*** Opening of Given material ***
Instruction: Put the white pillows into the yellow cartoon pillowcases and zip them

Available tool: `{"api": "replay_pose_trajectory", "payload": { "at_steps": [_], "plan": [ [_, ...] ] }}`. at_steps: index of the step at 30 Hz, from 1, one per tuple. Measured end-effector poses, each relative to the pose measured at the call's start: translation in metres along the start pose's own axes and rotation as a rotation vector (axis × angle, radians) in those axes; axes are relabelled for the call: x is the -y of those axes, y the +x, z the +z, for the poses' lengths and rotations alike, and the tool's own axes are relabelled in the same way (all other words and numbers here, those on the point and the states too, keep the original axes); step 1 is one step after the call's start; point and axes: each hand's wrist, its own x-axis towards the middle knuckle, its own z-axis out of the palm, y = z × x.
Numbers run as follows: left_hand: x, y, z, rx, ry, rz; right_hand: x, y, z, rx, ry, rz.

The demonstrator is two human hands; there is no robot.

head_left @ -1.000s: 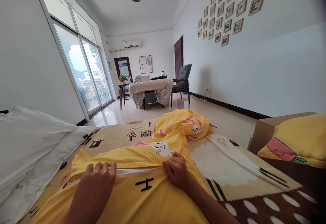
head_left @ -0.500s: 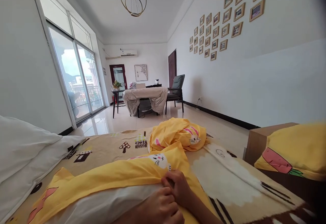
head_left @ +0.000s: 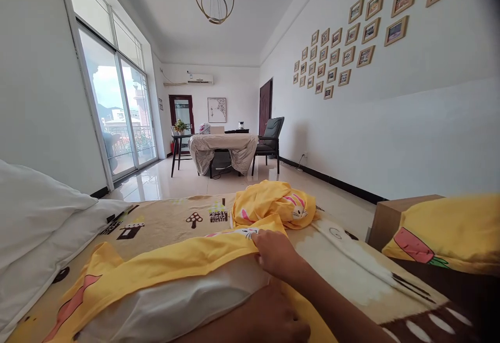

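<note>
A yellow pillowcase with a rabbit print lies across the bed, partly over a white pillow whose near side is exposed. My right hand pinches the pillowcase edge near the rabbit face. Lower down, my left hand rests low at the pillow's right end, its fingers curled; whether it holds cloth is hidden. Beyond them a crumpled yellow cloth with another rabbit print sits on the patterned blanket.
White pillows are stacked at the left. At the right, a yellow pillow with a carrot print lies on a brown box. Farther off stand a covered table and a black chair.
My right hand has moved up and away with the pillowcase edge, showing more white pillow. My left hand has shifted right and lower, apart from the right hand.
</note>
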Motion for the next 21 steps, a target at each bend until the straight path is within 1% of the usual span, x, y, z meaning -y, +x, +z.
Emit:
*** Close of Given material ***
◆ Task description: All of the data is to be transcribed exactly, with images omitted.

◆ Solution to this problem:
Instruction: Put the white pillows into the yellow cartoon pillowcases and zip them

Available tool: `{"api": "replay_pose_trajectory", "payload": { "at_steps": [_], "plan": [ [_, ...] ] }}`. at_steps: index of the step at 30 Hz, from 1, one per tuple. Measured end-effector poses, each relative to the pose measured at the call's start: translation in metres along the start pose's own axes and rotation as a rotation vector (axis × angle, radians) in those axes; axes are relabelled for the call: x is the -y of those axes, y the +x, z the +z, for the poses' lengths and rotations alike, and the tool's own axes are relabelled in the same way (all other words and numbers here, those on the point and the states too, keep the original axes); step 1 is one step after the call's start; point and axes: each hand's wrist, its own x-axis towards the middle knuckle, its own z-axis out of the palm, y = z × x.
Numbers run as follows: left_hand: x, y, z, rx, ry, rz; right_hand: x, y, z, rx, ry, rz.

The demonstrator is two human hands; there is no robot.

head_left @ -1.000s: 
head_left @ -0.500s: 
head_left @ +0.000s: 

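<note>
A yellow pillowcase with a rabbit print lies across the bed, partly over a white pillow whose near side is exposed. My right hand pinches the pillowcase edge near the rabbit face. Lower down, my left hand rests low at the pillow's right end, its fingers curled; whether it holds cloth is hidden. Beyond them a crumpled yellow cloth with another rabbit print sits on the patterned blanket.
White pillows are stacked at the left. At the right, a yellow pillow with a carrot print lies on a brown box. Farther off stand a covered table and a black chair.
My right hand has moved up and away with the pillowcase edge, showing more white pillow. My left hand has shifted right and lower, apart from the right hand.
</note>
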Motion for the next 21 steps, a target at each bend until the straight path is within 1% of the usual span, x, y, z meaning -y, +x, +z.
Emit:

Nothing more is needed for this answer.